Being a Carbon Aware Developer

Understanding and mitigating the carbon footprint of AI development is increasingly important.

Jul 26, 2024

Future AI advancement is bottlenecked by its insatiable energy demand, a reality brought into sharp focus earlier this year when Microsoft and OpenAI unveiled their ambitious plans for a $100 billion AI supercomputer named Stargate. Projections indicate it would require an unprecedented amount of nuclear energy, the specifics of which remain unclear and untested.

Given this escalating energy demand, I’m motivated to become more carbon aware and energy efficient in my AI development. The "Carbon Aware Computing for Generative AI Developers" course offered by deeplearning.ai, in partnership with Google Cloud, provided valuable insights into the carbon emissions produced throughout the machine learning (ML) model lifecycle, outlining the main factors to consider:

Hardware: Everything from GPUs, TPUs, and servers to RAM contributes to what’s called "embodied carbon". The complexity of global supply chains makes it difficult to accurately calculate the total emissions across Scope 1, 2 and 3 levels associated with the production and shipping of these components.
Models: A wealth of specialized, smaller models offer greater energy efficiency. The Hugging Face LLM-Perf and ML.Energy leaderboards are valuable resources for comparing energy costs alongside a model’s performance metrics.
Data Centre Location + Time of Day: Where and when you train models greatly impacts carbon emissions - this is measured by the grid’s carbon intensity (gCO₂eq/kWh), which represents the carbon emissions per kilowatt-hour of electricity and is determined by the local energy mix. Low-carbon energy sources like wind, solar, hydro, and nuclear are ideal.

Electricity Maps showing North America's carbon intensity, with Ontario highlighted in green indicating 76% low-carbon energy. — Electricity Maps is a helpful visual resource to understand how electricity is produced in many regions around the world. If I want to support my local energy provider (Ontario) and use Google Cloud to train a model, I would be using ~76% low-carbon energy. To lower the carbon intensity further, I could schedule training during the night between midnight to 8am.

Google is helping the industry adopt dynamic strategies like shifting computing workloads to different servers throughout the day to "follow the sun and wind," taking advantage of the times and locations where low-carbon energy is most abundant. This approach is part of their commitment to ‘boldly accelerating climate action with AI’, but their overall carbon footprint remains a significant challenge.

As well, Google Cloud's region picker offers an overview of the different grid carbon intensities for each of its 40 data centres around the world, using data from Electricity Maps.
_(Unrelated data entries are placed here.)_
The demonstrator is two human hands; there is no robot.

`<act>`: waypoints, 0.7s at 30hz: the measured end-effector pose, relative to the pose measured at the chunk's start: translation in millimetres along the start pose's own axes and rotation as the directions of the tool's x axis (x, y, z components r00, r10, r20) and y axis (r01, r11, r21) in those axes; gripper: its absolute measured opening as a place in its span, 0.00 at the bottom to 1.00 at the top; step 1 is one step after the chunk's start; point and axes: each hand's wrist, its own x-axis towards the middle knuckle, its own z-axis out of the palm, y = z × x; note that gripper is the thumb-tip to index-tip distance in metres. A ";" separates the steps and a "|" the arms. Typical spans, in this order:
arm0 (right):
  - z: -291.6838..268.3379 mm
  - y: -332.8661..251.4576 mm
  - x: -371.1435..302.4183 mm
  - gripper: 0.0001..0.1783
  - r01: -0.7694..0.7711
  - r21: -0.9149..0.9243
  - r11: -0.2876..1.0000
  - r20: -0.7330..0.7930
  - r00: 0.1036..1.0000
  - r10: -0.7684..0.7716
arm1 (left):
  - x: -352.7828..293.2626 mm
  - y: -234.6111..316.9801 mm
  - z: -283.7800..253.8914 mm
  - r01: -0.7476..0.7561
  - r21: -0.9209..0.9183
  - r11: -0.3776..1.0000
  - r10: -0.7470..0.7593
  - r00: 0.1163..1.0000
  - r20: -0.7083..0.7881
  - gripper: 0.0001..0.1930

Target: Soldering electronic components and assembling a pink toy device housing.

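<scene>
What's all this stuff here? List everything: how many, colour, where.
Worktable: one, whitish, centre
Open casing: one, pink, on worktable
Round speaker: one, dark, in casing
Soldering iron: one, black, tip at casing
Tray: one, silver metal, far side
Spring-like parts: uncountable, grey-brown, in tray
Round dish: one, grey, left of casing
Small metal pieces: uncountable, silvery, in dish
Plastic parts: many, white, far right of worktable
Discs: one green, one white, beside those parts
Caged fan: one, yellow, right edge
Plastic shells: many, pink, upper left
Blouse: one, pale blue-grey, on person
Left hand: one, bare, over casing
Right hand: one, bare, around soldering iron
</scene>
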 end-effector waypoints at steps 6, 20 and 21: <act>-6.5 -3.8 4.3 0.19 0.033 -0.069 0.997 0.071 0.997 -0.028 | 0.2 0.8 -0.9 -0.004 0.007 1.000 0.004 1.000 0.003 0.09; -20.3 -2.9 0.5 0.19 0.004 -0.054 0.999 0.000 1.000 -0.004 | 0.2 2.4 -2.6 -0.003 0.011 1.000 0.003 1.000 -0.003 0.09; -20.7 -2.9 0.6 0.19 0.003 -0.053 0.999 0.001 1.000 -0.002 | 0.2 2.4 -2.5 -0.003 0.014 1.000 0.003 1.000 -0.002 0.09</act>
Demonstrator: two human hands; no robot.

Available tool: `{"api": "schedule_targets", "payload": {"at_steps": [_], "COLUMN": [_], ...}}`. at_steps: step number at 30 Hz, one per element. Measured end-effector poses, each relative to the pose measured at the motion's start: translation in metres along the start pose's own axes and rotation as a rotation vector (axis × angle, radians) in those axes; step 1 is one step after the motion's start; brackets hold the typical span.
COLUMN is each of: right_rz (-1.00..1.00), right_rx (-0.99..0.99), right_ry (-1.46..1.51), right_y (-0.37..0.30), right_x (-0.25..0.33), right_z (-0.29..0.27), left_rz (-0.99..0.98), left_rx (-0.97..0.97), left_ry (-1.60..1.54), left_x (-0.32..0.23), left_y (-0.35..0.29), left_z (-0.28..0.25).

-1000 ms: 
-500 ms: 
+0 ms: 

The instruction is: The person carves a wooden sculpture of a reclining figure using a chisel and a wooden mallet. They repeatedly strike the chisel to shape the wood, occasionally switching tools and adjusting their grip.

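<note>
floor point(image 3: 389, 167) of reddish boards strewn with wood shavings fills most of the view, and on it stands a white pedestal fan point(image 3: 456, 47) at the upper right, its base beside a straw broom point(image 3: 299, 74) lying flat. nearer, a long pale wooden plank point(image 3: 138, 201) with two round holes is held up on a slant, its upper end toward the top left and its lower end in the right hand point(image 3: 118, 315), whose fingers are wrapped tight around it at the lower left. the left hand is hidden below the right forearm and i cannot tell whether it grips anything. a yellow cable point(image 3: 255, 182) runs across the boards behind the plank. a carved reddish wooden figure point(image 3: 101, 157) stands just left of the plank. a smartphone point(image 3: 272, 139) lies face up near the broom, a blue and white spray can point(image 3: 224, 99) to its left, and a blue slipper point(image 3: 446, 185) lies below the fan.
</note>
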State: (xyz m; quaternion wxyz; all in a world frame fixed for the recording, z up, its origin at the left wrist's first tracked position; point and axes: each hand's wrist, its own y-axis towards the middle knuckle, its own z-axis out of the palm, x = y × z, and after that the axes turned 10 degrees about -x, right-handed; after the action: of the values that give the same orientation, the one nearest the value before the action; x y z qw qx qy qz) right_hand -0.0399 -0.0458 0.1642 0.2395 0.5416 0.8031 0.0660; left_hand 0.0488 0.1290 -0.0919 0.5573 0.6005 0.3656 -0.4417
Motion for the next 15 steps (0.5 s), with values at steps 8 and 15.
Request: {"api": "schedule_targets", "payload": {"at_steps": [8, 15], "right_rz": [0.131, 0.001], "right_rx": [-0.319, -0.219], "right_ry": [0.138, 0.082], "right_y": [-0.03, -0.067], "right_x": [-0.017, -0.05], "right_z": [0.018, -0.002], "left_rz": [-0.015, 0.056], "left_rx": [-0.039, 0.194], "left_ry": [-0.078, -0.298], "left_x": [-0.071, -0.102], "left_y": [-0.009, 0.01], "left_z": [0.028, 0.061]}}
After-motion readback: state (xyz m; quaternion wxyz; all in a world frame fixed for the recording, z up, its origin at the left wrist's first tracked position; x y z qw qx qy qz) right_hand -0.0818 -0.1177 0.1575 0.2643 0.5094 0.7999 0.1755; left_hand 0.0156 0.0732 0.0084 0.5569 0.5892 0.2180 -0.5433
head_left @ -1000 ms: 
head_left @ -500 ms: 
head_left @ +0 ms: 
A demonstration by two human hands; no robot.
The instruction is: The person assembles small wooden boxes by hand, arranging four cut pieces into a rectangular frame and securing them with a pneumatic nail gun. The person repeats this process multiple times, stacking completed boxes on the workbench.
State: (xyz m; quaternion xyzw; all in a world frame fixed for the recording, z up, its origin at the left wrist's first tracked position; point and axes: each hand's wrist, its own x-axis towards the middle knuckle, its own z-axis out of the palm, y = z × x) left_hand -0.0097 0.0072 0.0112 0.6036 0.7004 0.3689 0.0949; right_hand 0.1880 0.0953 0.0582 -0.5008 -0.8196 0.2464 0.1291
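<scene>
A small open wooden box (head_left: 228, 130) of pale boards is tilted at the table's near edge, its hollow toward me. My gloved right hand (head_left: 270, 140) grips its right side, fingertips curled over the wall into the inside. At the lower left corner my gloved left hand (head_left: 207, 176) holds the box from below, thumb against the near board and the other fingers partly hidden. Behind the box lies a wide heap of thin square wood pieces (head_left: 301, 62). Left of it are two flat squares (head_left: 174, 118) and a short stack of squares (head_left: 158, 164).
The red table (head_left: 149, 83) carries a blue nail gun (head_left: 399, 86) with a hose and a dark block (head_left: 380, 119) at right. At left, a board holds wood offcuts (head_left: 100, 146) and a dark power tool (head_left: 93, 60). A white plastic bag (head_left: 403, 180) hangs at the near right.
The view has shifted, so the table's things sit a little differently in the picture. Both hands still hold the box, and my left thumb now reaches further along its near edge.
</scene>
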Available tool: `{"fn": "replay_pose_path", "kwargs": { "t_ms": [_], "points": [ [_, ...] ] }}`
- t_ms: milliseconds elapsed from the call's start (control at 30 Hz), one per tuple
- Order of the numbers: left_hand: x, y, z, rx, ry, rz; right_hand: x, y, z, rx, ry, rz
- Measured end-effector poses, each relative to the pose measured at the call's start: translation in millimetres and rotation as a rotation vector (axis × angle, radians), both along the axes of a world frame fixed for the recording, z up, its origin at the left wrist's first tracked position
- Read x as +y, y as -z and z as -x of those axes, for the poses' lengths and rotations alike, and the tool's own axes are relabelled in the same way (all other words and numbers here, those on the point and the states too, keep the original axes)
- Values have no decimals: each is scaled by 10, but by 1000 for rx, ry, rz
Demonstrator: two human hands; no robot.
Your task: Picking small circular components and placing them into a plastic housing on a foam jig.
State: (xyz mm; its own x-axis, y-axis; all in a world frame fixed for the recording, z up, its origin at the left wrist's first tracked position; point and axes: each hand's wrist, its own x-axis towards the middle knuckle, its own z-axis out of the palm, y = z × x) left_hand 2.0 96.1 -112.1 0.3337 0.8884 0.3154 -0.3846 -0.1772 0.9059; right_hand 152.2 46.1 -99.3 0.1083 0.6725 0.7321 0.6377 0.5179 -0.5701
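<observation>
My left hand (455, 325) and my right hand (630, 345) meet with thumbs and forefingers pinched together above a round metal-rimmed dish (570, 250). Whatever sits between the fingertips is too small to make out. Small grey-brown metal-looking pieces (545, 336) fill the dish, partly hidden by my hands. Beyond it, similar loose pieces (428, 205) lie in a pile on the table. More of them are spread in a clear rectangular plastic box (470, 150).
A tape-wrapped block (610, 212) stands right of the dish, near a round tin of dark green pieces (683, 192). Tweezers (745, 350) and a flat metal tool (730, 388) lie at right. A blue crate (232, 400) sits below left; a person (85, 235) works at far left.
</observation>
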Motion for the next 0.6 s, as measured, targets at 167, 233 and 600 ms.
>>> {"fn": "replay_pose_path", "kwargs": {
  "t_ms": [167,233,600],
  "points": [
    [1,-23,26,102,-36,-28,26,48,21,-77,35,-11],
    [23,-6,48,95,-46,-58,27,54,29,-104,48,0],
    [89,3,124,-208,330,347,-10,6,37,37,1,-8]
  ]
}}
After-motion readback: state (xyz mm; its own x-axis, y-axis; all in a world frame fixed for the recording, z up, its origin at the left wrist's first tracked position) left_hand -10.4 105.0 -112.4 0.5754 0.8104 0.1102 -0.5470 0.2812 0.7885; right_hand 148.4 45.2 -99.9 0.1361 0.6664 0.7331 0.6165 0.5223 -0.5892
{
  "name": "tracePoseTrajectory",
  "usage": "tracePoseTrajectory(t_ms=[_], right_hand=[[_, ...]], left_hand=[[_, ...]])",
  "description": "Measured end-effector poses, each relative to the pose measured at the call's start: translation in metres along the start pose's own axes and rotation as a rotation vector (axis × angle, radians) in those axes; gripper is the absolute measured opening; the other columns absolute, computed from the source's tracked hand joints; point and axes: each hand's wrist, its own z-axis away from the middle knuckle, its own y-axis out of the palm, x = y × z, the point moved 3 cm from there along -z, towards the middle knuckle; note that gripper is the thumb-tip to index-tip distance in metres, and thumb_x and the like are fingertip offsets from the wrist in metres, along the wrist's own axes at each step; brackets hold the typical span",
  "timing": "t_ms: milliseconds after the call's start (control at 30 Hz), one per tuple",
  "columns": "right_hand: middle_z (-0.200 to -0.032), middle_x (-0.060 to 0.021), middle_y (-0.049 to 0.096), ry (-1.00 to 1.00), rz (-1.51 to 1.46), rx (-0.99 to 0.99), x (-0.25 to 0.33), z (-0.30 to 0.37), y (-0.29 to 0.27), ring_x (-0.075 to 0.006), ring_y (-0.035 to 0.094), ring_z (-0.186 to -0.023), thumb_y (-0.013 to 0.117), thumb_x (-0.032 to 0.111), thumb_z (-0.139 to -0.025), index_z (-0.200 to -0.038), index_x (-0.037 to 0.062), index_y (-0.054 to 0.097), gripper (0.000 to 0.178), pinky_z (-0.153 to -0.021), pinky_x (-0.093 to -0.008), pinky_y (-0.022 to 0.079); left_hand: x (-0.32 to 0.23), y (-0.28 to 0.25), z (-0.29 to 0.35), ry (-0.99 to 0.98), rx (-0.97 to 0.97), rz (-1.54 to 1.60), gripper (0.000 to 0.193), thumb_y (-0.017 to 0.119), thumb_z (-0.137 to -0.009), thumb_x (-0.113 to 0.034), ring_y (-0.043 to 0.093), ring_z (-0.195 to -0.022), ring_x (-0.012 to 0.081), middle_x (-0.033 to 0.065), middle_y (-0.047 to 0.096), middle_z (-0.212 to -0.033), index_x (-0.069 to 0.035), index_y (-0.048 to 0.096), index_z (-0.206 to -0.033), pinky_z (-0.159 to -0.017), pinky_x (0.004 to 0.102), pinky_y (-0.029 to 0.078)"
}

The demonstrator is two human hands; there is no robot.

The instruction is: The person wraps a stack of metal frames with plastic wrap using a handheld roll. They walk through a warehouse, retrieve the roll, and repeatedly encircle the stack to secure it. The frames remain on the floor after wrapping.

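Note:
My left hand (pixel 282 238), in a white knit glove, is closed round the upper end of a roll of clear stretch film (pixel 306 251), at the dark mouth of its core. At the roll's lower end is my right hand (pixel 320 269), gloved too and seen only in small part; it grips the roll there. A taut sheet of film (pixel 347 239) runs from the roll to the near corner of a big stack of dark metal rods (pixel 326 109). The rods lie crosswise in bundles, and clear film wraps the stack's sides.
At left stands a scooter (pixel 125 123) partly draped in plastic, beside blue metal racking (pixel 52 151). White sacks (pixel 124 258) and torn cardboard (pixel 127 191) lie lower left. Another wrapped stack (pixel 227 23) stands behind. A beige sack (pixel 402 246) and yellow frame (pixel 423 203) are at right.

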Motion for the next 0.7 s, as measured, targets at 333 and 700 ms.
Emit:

Focusing on Inference: The Carbon Cost of Thinking

A recent paper, "Power Hungry Processing: Watts Driving the Cost of AI Deployment?", by developers at Hugging Face and Carnegie Mellon University reveals a wide variation in the carbon footprint of AI model "inference" - the process of using a trained model to make predictions or generate responses. This ongoing energy use is comparatively harder to measure than the significant, one-time energy cost of training.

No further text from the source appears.